Task brief:
Give the records below again exactly, and exclude each picture.

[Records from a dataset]
■ ■ ■ ■ ■ ■ ■

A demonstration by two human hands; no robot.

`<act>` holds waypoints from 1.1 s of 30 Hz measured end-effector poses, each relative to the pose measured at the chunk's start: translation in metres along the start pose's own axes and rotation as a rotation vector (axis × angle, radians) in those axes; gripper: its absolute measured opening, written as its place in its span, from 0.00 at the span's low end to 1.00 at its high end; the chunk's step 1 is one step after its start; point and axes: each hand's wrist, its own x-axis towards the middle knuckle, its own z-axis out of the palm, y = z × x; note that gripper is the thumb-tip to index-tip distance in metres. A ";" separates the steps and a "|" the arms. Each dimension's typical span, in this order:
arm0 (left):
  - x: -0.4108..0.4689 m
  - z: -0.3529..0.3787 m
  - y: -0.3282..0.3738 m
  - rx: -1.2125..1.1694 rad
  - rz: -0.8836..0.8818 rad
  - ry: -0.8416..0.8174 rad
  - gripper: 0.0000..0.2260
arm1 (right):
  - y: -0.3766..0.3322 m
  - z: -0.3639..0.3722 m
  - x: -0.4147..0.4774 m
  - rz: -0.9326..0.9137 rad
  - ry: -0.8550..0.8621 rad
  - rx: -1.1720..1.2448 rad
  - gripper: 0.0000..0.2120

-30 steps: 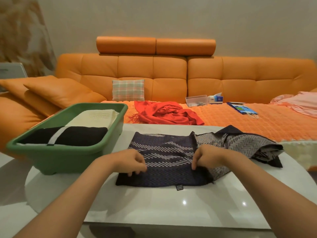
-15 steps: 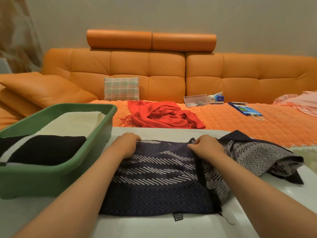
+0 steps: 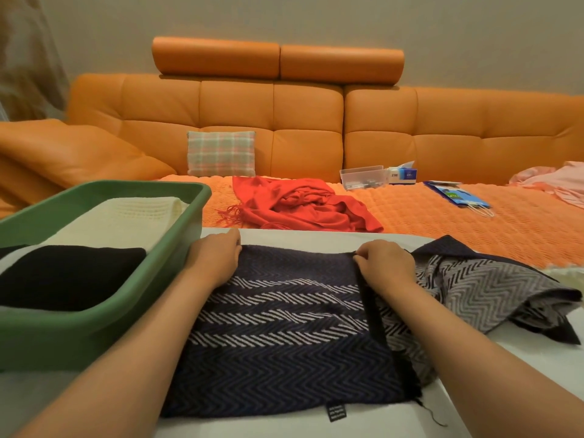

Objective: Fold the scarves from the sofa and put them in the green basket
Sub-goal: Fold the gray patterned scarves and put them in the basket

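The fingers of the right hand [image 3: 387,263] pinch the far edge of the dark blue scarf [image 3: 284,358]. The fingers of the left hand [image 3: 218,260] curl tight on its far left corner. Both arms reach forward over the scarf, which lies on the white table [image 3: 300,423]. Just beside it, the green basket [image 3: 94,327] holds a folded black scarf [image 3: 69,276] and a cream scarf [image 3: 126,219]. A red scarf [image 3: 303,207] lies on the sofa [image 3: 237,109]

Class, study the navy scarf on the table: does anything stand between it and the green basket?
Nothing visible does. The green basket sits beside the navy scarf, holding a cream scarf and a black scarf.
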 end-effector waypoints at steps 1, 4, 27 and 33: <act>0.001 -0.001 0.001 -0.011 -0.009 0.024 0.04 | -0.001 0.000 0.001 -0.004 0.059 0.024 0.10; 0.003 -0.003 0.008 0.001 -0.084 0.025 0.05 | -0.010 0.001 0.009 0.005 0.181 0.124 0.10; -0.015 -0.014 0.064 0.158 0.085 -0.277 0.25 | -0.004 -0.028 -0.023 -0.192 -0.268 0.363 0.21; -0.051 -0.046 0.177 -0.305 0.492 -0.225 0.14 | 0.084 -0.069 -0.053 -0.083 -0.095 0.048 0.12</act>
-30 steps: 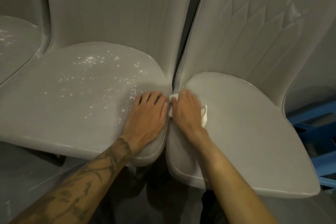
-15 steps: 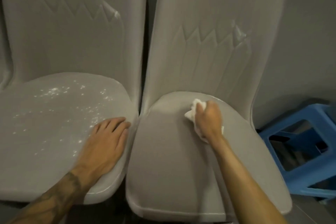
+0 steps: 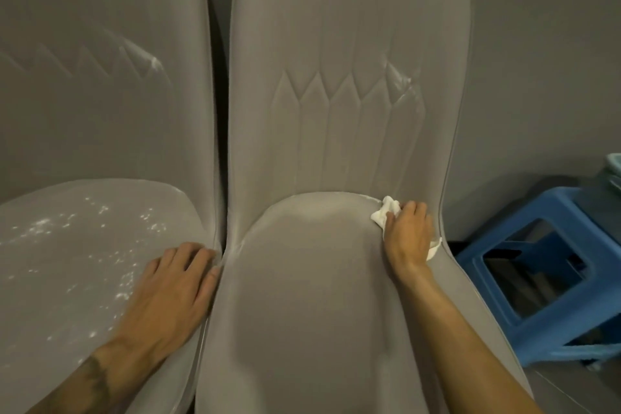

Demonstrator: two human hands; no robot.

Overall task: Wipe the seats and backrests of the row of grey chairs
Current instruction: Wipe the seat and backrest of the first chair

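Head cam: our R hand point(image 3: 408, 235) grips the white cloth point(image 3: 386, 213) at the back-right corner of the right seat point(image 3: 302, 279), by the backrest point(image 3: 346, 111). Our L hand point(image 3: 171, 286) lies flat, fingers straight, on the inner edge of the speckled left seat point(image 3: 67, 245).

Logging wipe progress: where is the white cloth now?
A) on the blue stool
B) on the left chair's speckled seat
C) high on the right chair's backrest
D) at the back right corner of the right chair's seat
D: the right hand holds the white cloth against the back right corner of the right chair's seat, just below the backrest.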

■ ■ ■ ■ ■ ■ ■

Output of the exercise:
A demonstration by two human hands; no robot.

`<act>` holds waypoints from 1.1 s of 30 Hz measured end-effector poses, each relative to the pose measured at the chunk's start: translation in metres along the start pose's own axes and rotation as a rotation vector (axis × angle, radians) in those axes; gripper: its absolute measured opening, written as its place in its span, from 0.00 at the span's low end to 1.00 at its high end; the chunk's step 1 is one step after its start; point and axes: each hand's wrist, its own x-axis towards the middle knuckle, its own z-axis out of the palm, y = z × x; note that gripper is the thumb-tip to index-tip distance in metres. A ";" separates the steps and a "|" the arms. Each dimension's typical span, in this order:
arm0 (left):
  - x: -0.4108..0.4689 m
  - z: -0.3529..0.3787 m
  - y: -0.3282..0.3738 m
  - rx: -1.2125..1.1694 rad
  - rz: -0.8836..0.8818 rad
  - ry: -0.8416..0.8174 rad
  - gripper: 0.0000..0.2260
arm1 (right):
  - y: -0.3766..0.3322 m
  - z: -0.3639..0.3722 m
  - x: -0.4147..0.4774 m
  - rz: -0.9326..0.9137 rad
  - ry: -0.8550..0.8621 rad
  - rx: -1.1720..1.2448 rad
  - gripper: 0.0000..0.2120

-30 steps: 
-15 steps: 
+0 steps: 

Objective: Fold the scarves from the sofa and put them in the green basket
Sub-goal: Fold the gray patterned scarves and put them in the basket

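The fingers of the right hand [image 3: 387,263] pinch the far edge of the dark blue scarf [image 3: 284,358]. The fingers of the left hand [image 3: 218,260] curl tight on its far left corner. Both arms reach forward over the scarf, which lies on the white table [image 3: 300,423]. Just beside it, the green basket [image 3: 94,327] holds a folded black scarf [image 3: 69,276] and a cream scarf [image 3: 126,219]. A red scarf [image 3: 303,207] lies on the sofa [image 3: 237,109]

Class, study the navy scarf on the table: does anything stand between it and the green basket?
Nothing visible does. The green basket sits beside the navy scarf, holding a cream scarf and a black scarf.
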 end-effector waypoints at steps 1, 4, 27 and 33: <act>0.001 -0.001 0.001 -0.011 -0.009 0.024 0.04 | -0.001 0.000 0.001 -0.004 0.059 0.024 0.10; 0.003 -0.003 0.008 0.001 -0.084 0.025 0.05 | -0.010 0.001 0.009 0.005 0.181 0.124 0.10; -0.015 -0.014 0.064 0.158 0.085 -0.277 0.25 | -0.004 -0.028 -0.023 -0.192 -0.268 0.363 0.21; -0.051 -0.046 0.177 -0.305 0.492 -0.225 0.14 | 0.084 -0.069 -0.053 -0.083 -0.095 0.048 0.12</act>
-30 steps: 
-15 steps: 
+0 steps: 

Demonstrator: two human hands; no robot.

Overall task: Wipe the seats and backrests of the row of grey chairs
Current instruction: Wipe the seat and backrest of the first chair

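Head cam: our R hand point(image 3: 408, 235) grips the white cloth point(image 3: 386, 213) at the back-right corner of the right seat point(image 3: 302, 279), by the backrest point(image 3: 346, 111). Our L hand point(image 3: 171, 286) lies flat, fingers straight, on the inner edge of the speckled left seat point(image 3: 67, 245).

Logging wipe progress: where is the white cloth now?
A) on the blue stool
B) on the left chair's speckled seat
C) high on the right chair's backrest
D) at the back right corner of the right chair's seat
D: the right hand holds the white cloth against the back right corner of the right chair's seat, just below the backrest.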

There is no more to the answer.